- Task brief -
State how many lines in the material hold the string "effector"; nothing besides that number is expected.

- Dataset extract -
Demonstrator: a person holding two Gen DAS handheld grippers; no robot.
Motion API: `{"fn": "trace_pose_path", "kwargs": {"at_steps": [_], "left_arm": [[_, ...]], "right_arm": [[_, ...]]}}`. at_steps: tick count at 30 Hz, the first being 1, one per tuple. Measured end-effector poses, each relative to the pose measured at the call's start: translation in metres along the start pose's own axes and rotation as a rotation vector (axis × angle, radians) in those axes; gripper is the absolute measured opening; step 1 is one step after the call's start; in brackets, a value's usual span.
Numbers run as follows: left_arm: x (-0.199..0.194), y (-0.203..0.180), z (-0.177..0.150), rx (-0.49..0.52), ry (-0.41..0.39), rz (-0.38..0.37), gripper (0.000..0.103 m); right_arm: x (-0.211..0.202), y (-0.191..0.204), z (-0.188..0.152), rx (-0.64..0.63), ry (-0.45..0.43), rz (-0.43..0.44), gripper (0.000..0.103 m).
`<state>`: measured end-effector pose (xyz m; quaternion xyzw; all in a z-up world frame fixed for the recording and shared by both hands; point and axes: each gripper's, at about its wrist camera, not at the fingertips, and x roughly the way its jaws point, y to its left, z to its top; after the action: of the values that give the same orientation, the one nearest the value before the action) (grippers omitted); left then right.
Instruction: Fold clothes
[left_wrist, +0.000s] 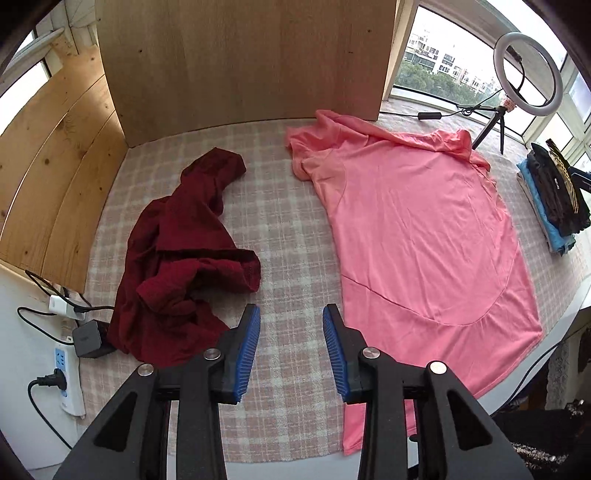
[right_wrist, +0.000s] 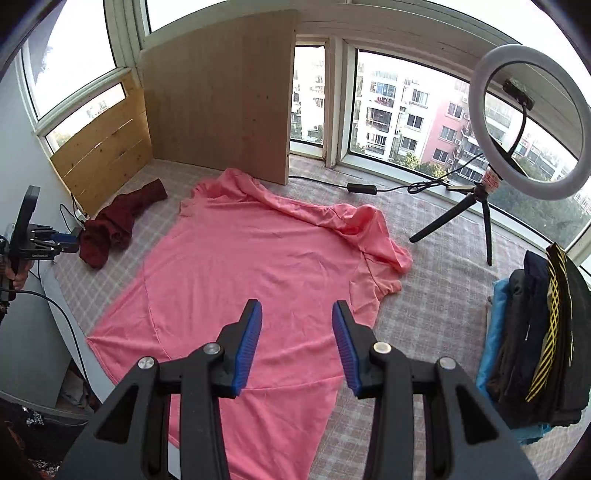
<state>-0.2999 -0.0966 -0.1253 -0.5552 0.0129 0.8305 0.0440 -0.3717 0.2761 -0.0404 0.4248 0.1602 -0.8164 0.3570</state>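
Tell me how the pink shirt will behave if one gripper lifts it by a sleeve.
The pink shirt is probably floppy: its collar end lies in soft rumpled folds, so the body would likely hang and trail. It looks thin and light, lying nearly flat on the plaid cover. Lifted by one sleeve, it would likely drape unevenly and lose its spread shape.

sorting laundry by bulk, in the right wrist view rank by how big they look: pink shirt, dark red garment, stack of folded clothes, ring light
1. pink shirt
2. stack of folded clothes, nearer the camera
3. ring light, hoop only; with tripod it rivals the stack
4. dark red garment, crumpled and farther off

Pink shirt, maroon garment, checked cover
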Motion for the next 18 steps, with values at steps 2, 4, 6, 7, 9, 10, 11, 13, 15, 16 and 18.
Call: {"fn": "trace_pose_path", "kwargs": {"at_steps": [2, 4, 6, 7, 9, 10, 11, 13, 15, 16, 18], "left_arm": [[0.006, -0.001, 0.023, 0.018, -0.01, 0.009, 0.034], [0.015, 0.001, 0.047, 0.028, -0.013, 0.005, 0.034], [0.027, 0.003, 0.074, 0.036, -0.015, -0.011, 0.034], [0.034, 0.002, 0.088, 0.042, -0.015, -0.024, 0.034], [0.051, -0.007, 0.117, 0.082, -0.02, -0.057, 0.034], [0.061, -0.016, 0.13, 0.117, -0.023, -0.064, 0.034], [0.072, -0.027, 0.144, 0.158, -0.023, -0.068, 0.034], [0.096, -0.05, 0.171, 0.238, -0.022, -0.077, 0.034], [0.124, -0.073, 0.195, 0.289, -0.01, -0.092, 0.034], [0.138, -0.083, 0.205, 0.308, -0.001, -0.1, 0.034], [0.165, -0.101, 0.223, 0.349, 0.004, -0.068, 0.034]], "right_arm": [[0.047, -0.022, 0.028, -0.006, -0.005, 0.008, 0.039], [0.09, -0.042, 0.053, -0.006, -0.001, 0.017, 0.039], [0.122, -0.055, 0.07, 0.002, 0.028, 0.027, 0.039], [0.139, -0.056, 0.078, -0.005, 0.045, 0.023, 0.039], [0.175, -0.057, 0.092, -0.014, 0.082, 0.005, 0.039], [0.191, -0.059, 0.097, -0.019, 0.102, 0.002, 0.039], [0.209, -0.063, 0.103, -0.033, 0.123, -0.014, 0.039], [0.245, -0.073, 0.113, -0.073, 0.17, -0.077, 0.039], [0.272, -0.085, 0.12, -0.087, 0.204, -0.097, 0.039], [0.284, -0.09, 0.122, -0.09, 0.218, -0.1, 0.039], [0.303, -0.103, 0.125, -0.087, 0.237, -0.081, 0.039]]}}
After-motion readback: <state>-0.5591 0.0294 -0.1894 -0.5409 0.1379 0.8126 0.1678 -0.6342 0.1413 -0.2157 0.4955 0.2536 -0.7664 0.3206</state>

- Solution to this problem -
2